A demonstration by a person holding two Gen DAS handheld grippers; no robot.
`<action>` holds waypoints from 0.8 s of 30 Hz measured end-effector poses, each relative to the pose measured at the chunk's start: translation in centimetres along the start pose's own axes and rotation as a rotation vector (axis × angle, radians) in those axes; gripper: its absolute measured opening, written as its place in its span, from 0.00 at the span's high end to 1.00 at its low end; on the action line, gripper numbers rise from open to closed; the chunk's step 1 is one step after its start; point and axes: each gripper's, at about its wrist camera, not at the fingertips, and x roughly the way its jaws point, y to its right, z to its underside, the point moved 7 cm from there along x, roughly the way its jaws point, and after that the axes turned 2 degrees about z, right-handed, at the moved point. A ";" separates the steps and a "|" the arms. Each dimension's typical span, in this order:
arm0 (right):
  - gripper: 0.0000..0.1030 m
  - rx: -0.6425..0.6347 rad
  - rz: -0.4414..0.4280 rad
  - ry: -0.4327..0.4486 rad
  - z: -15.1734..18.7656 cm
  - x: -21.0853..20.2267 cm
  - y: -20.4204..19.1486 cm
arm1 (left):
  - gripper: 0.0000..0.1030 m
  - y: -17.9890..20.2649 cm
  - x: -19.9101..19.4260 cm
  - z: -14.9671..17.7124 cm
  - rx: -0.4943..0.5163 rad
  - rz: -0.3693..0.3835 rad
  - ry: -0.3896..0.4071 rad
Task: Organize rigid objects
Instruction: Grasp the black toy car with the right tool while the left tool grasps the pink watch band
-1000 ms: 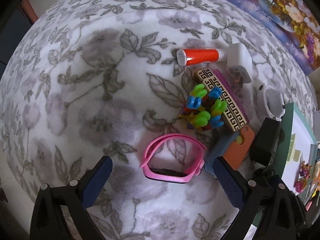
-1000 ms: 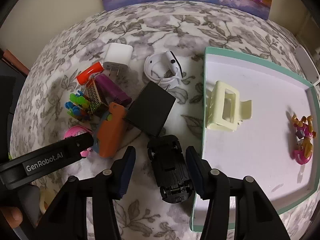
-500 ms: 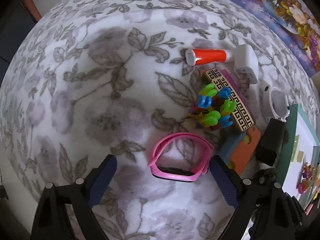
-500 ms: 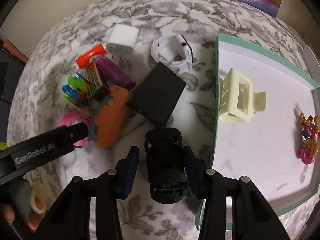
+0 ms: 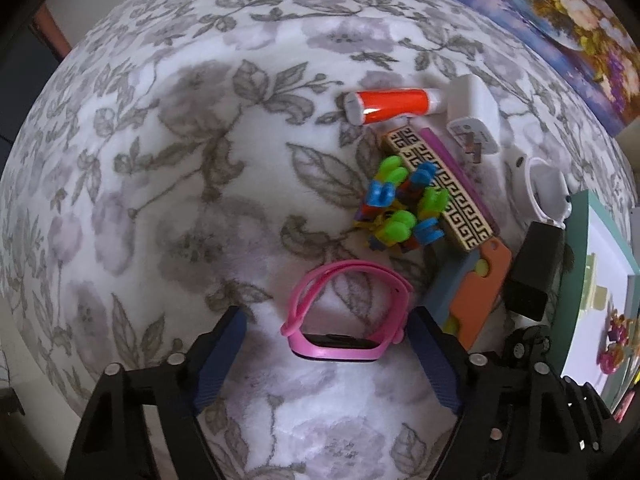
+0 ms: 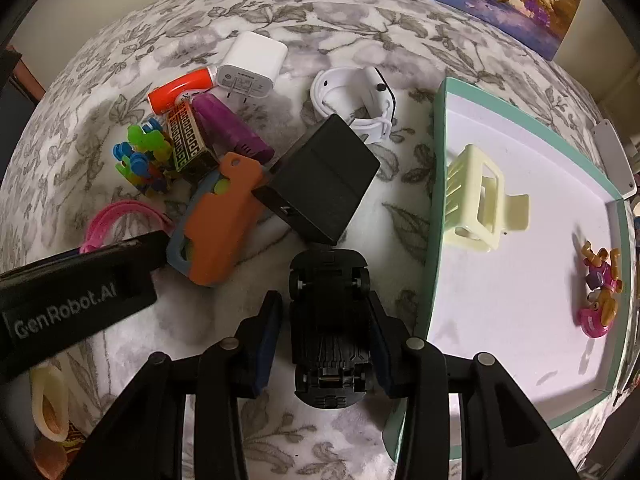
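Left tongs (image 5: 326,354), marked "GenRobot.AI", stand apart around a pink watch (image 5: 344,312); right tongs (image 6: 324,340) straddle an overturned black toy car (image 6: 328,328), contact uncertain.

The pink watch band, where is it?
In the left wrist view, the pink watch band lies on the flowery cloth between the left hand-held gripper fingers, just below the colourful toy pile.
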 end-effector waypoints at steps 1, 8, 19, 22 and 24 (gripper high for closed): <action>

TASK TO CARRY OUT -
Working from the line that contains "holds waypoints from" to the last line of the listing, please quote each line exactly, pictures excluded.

RESULT FOR THIS EXERCISE -
`<action>` holds waypoints from 0.8 s of 30 Hz measured end-effector poses, each relative to the pose measured at the chunk's start: translation in centimetres along the start pose's own axes and rotation as a rotation vector (axis × angle, radians) in those axes; gripper: its absolute measured opening, written as its place in its span, from 0.00 at the span's high end to 1.00 at its low end; on the action line, gripper numbers rise from open to closed; the chunk's step 1 is one step after its start; point and axes: each gripper's, at about its wrist camera, not at the fingertips, and x roughly the way its jaws point, y to its right, z to its underside, the point moved 7 cm from there along x, roughly the way its jaws point, and after that the axes turned 2 degrees about z, right-handed, at the moved point. A ";" separates the steps and a "|" the arms. Each dimension's typical span, in this order:
arm0 (right):
  - gripper: 0.0000..0.1030 m
  - rx: -0.6425..0.6347 rad
  - rz: -0.4414..0.4280 rad
  - ry: -0.4327..0.4486 rad
  - z: -15.1734..18.7656 cm
  - x: -21.0853..20.2267 cm
  - y: -20.4204..19.1486 cm
arm1 (left):
  - gripper: 0.0000..0.1030 m
  - y: -17.9890..20.2649 cm
  - x: -19.9101..19.4260 cm
  - z: -14.9671..17.7124 cm
  - rx: -0.4943..0.5163 rad
  - rz: -0.3693..0.3835 rad
  - ry: -0.3896..0.4071 rad
Task: Organize rigid objects
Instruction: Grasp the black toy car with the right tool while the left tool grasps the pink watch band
-1000 ms: 
-1000 ms: 
-500 ms: 
-500 ms: 
+0 ms: 
+0 ms: 
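Left tongs (image 5: 326,354), marked "GenRobot.AI", stand apart around a pink watch (image 5: 344,312); right tongs (image 6: 324,340) straddle an overturned black toy car (image 6: 328,328), contact uncertain.

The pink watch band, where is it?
In the left wrist view, the pink watch band lies on the flowery cloth between the left hand-held gripper fingers, just below the colourful toy pile.
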 end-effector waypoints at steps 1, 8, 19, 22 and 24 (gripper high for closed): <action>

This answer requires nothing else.